▸ What is needed:
Give the data a second time, exactly and in full.
━━━━
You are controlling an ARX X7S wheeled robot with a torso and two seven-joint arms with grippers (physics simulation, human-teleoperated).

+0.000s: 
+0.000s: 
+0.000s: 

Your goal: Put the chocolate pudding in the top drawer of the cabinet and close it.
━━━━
▸ Answer box:
You are controlling an ARX X7S wheeled robot with a torso and two seven-joint arms with grippers (physics simulation, human-teleoperated).

+0.000s: 
+0.000s: 
+0.000s: 

Your goal: Put the chocolate pudding in the top drawer of the cabinet and close it.

What was asked now has a complete answer.